Work instruction -> Every record must appear in the response exactly as given.

[Stored data]
# # # # #

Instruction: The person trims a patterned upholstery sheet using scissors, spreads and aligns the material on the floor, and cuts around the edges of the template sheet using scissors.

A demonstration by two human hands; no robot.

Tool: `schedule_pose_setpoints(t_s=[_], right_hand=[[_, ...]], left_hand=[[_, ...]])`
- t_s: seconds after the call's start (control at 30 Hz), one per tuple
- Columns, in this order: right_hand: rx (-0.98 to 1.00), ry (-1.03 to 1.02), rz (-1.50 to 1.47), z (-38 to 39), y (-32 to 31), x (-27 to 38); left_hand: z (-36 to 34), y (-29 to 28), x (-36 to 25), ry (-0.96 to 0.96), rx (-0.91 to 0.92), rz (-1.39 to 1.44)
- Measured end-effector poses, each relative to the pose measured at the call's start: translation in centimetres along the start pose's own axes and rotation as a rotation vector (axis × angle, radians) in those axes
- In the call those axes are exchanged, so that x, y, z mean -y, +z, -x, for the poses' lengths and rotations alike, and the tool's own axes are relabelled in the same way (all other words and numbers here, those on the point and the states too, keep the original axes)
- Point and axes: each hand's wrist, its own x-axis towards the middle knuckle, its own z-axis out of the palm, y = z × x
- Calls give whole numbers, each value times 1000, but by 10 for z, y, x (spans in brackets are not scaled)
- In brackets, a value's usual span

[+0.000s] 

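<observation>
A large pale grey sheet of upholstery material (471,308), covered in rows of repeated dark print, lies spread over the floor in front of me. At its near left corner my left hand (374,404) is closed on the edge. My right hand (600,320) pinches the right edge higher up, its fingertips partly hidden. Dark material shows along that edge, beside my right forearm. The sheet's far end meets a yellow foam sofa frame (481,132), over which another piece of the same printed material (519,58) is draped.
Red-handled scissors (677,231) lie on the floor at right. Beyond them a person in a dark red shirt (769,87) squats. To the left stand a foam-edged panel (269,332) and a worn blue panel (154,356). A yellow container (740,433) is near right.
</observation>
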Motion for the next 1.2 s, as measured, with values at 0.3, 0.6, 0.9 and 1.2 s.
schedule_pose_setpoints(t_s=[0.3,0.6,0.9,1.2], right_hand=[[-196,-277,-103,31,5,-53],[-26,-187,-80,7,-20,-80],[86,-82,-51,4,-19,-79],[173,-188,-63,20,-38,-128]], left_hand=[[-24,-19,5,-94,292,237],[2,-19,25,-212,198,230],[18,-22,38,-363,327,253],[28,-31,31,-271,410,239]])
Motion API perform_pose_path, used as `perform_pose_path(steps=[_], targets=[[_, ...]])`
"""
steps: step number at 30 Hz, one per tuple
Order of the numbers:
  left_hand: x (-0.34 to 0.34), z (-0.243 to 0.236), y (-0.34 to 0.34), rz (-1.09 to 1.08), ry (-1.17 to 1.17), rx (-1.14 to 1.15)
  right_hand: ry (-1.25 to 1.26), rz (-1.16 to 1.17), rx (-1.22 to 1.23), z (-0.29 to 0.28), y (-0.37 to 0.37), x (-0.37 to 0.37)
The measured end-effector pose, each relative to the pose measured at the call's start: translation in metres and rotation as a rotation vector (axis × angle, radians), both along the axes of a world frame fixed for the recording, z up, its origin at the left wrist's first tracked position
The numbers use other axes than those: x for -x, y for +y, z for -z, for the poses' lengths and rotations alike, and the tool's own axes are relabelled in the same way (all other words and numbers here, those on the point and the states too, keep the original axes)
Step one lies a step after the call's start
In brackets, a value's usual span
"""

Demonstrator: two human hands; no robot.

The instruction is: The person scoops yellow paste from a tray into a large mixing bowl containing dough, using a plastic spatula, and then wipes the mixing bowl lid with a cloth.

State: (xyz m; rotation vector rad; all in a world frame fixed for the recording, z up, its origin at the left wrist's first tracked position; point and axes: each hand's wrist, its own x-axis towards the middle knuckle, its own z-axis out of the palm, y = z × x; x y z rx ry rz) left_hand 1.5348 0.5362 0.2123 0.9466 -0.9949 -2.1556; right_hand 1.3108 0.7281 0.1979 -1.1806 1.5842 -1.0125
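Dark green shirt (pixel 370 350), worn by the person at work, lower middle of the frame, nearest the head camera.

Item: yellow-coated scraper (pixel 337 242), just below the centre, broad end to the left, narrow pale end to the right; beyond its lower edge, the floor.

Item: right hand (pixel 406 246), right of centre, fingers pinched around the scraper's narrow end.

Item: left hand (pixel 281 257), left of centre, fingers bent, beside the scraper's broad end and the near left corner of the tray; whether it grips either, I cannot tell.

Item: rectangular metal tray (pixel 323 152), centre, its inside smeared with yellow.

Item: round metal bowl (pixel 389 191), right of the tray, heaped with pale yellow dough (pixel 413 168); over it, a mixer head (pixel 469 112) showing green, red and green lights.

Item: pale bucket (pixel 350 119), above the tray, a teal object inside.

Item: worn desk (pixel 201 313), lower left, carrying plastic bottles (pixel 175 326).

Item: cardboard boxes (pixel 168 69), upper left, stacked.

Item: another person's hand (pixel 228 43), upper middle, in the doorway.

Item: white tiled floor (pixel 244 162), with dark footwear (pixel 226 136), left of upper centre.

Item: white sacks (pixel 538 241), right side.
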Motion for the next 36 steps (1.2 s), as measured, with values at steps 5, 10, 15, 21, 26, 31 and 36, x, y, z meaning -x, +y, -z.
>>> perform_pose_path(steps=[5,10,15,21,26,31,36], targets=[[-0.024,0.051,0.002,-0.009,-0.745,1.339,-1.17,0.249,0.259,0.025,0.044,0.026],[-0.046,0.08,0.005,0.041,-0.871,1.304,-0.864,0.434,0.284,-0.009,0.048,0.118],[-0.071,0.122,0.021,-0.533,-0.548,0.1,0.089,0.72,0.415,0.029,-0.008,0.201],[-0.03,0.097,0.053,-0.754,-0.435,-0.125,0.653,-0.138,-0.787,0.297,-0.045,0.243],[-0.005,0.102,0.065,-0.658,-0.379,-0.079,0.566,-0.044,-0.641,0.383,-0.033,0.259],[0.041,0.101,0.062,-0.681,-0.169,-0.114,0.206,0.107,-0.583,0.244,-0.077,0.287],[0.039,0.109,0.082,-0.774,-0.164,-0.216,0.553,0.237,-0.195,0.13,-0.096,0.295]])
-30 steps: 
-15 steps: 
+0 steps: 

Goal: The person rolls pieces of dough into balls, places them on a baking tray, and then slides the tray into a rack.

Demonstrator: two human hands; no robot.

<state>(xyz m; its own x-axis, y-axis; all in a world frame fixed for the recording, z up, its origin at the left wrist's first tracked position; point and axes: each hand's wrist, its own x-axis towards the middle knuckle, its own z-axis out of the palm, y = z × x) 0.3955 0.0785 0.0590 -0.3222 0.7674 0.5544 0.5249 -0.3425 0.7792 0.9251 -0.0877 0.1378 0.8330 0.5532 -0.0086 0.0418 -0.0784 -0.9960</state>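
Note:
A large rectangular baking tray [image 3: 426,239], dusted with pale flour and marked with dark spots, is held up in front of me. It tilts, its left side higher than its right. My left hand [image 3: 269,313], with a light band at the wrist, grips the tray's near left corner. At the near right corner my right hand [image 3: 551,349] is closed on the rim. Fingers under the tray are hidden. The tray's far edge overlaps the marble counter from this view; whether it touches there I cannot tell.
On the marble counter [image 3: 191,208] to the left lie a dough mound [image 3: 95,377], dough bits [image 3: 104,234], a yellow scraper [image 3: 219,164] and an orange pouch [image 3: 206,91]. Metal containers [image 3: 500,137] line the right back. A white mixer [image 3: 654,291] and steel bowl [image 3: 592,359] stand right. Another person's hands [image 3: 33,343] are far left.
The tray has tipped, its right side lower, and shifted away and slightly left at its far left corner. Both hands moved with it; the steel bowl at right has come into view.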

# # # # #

Output of the exercise ->
Instruction: The person trims a patterned upholstery sheet using scissors, spreads and aligns the material on the floor, and cuts around the edges of the template sheet using scissors.

A demonstration by two human hands; no robot.

Tool: `schedule_pose_setpoints(t_s=[_], right_hand=[[_, ...]], left_hand=[[_, ...]])`
- t_s: seconds after the call's start (control at 30 Hz), one per tuple
- Columns, in this order: right_hand: rx (-0.98 to 1.00), ry (-1.03 to 1.02), rz (-1.50 to 1.47), z (-38 to 39), y (-32 to 31), x (-27 to 38); left_hand: z (-36 to 34), y (-29 to 28), x (-36 to 25), ry (-0.96 to 0.96), rx (-0.91 to 0.92), rz (-1.39 to 1.44)
- Measured end-effector poses, each relative to the pose measured at the call's start: translation in centimetres along the start pose's own axes and rotation as a rotation vector (axis × angle, radians) in those axes
- In the call those axes are exchanged, so that x, y, z mean -y, +z, -x, for the poses' lengths and rotations alike, and the tool's own axes are relabelled in the same way (all other words and numbers here, those on the point and the states too, keep the original axes)
- Point and axes: each hand's wrist, its own x-axis towards the middle knuckle, its own z-axis out of the palm, y = z × x
- Calls give whole numbers, each value times 1000, but by 10 for z, y, x (spans in brackets are not scaled)
- In brackets, a value's usual span

[+0.000s] 

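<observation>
A large pale grey sheet of upholstery material (471,308), covered in rows of repeated dark print, lies spread over the floor in front of me. At its near left corner my left hand (374,404) is closed on the edge. My right hand (600,320) pinches the right edge higher up, its fingertips partly hidden. Dark material shows along that edge, beside my right forearm. The sheet's far end meets a yellow foam sofa frame (481,132), over which another piece of the same printed material (519,58) is draped.
Red-handled scissors (677,231) lie on the floor at right. Beyond them a person in a dark red shirt (769,87) squats. To the left stand a foam-edged panel (269,332) and a worn blue panel (154,356). A yellow container (740,433) is near right.
</observation>
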Motion for the next 1.2 s, as measured, with values at 0.3, 0.6, 0.9 and 1.2 s.
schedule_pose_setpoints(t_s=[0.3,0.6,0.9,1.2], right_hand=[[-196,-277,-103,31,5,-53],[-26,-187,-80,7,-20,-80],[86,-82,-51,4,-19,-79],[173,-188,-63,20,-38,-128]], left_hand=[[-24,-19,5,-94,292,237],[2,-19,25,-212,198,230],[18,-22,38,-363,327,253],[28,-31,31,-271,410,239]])
Motion API perform_pose_path, used as `perform_pose_path(steps=[_], targets=[[_, ...]])`
"""
steps: step number at 30 Hz, one per tuple
Order of the numbers:
  left_hand: x (-0.34 to 0.34), z (-0.243 to 0.236), y (-0.34 to 0.34), rz (-1.09 to 1.08), ry (-1.17 to 1.17), rx (-1.14 to 1.15)
  right_hand: ry (-1.25 to 1.26), rz (-1.16 to 1.17), rx (-1.22 to 1.23), z (-0.29 to 0.28), y (-0.37 to 0.37), x (-0.37 to 0.37)
The measured end-effector pose, each relative to the pose measured at the call's start: translation in metres and rotation as a rotation vector (axis × angle, radians), both along the axes of a world frame fixed for the recording, z up, its origin at the left wrist's first tracked position
The numbers use other axes than those: x for -x, y for +y, z for -z, for the poses' lengths and rotations alike, and the tool's own axes are relabelled in the same way (all other words and numbers here, those on the point and the states too, keep the original axes)
Step one lies a step after the call's start
In brackets, a value's usual span
"""

Demonstrator: two human hands; no robot.

The instruction is: The person scoops yellow paste from a tray into a large mixing bowl containing dough, using a plastic spatula, and then wipes the mixing bowl lid with a cloth.

State: (xyz m; rotation vector rad; all in a world frame fixed for the recording, z up, its origin at the left wrist's first tracked position; point and axes: each hand's wrist, its own x-axis towards the middle knuckle, its own z-axis out of the palm, y = z × x; x y z rx ry rz) left_hand 1.5348 0.5362 0.2123 0.9466 -0.9949 -2.1556; right_hand 1.3108 0.7281 0.1979 -1.1806 1.5842 -1.0125
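Dark green shirt (pixel 370 350), worn by the person at work, lower middle of the frame, nearest the head camera.

Item: yellow-coated scraper (pixel 337 242), just below the centre, broad end to the left, narrow pale end to the right; beyond its lower edge, the floor.

Item: right hand (pixel 406 246), right of centre, fingers pinched around the scraper's narrow end.

Item: left hand (pixel 281 257), left of centre, fingers bent, beside the scraper's broad end and the near left corner of the tray; whether it grips either, I cannot tell.

Item: rectangular metal tray (pixel 323 152), centre, its inside smeared with yellow.

Item: round metal bowl (pixel 389 191), right of the tray, heaped with pale yellow dough (pixel 413 168); over it, a mixer head (pixel 469 112) showing green, red and green lights.

Item: pale bucket (pixel 350 119), above the tray, a teal object inside.

Item: worn desk (pixel 201 313), lower left, carrying plastic bottles (pixel 175 326).

Item: cardboard boxes (pixel 168 69), upper left, stacked.

Item: another person's hand (pixel 228 43), upper middle, in the doorway.

Item: white tiled floor (pixel 244 162), with dark footwear (pixel 226 136), left of upper centre.

Item: white sacks (pixel 538 241), right side.
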Motion for the next 36 steps (1.2 s), as measured, with values at steps 5, 10, 15, 21, 26, 31 and 36, x, y, z meaning -x, +y, -z.
>>> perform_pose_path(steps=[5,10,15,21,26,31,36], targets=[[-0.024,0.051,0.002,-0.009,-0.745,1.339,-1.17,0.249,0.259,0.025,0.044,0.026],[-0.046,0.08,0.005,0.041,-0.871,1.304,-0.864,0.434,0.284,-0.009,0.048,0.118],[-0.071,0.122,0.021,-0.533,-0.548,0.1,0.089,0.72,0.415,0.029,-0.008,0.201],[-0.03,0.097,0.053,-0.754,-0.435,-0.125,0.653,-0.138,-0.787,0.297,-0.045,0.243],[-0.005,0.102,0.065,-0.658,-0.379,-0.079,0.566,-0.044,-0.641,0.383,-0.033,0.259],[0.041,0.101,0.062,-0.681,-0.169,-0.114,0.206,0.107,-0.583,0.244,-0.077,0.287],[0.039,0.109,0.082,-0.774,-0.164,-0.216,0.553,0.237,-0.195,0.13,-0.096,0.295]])
-30 steps: 
-15 steps: 
+0 steps: 

Goal: The person rolls pieces of dough into balls, places them on a baking tray, and then slides the tray into a rack.

Demonstrator: two human hands; no robot.

<state>(xyz m; its own x-axis, y-axis; all in a world frame fixed for the recording, z up, its origin at the left wrist's first tracked position; point and axes: each hand's wrist, its own x-axis towards the middle knuckle, its own z-axis out of the palm, y = z × x) 0.3955 0.0785 0.0590 -0.3222 0.7674 0.5544 0.5249 -0.3425 0.7792 0.9251 -0.0877 0.1378 0.8330 0.5532 -0.0086 0.0418 -0.0784 -0.9960</state>
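Note:
A large rectangular baking tray [image 3: 426,239], dusted with pale flour and marked with dark spots, is held up in front of me. It tilts, its left side higher than its right. My left hand [image 3: 269,313], with a light band at the wrist, grips the tray's near left corner. At the near right corner my right hand [image 3: 551,349] is closed on the rim. Fingers under the tray are hidden. The tray's far edge overlaps the marble counter from this view; whether it touches there I cannot tell.
On the marble counter [image 3: 191,208] to the left lie a dough mound [image 3: 95,377], dough bits [image 3: 104,234], a yellow scraper [image 3: 219,164] and an orange pouch [image 3: 206,91]. Metal containers [image 3: 500,137] line the right back. A white mixer [image 3: 654,291] and steel bowl [image 3: 592,359] stand right. Another person's hands [image 3: 33,343] are far left.
The tray has tipped, its right side lower, and shifted away and slightly left at its far left corner. Both hands moved with it; the steel bowl at right has come into view.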

No other output belongs with this exercise.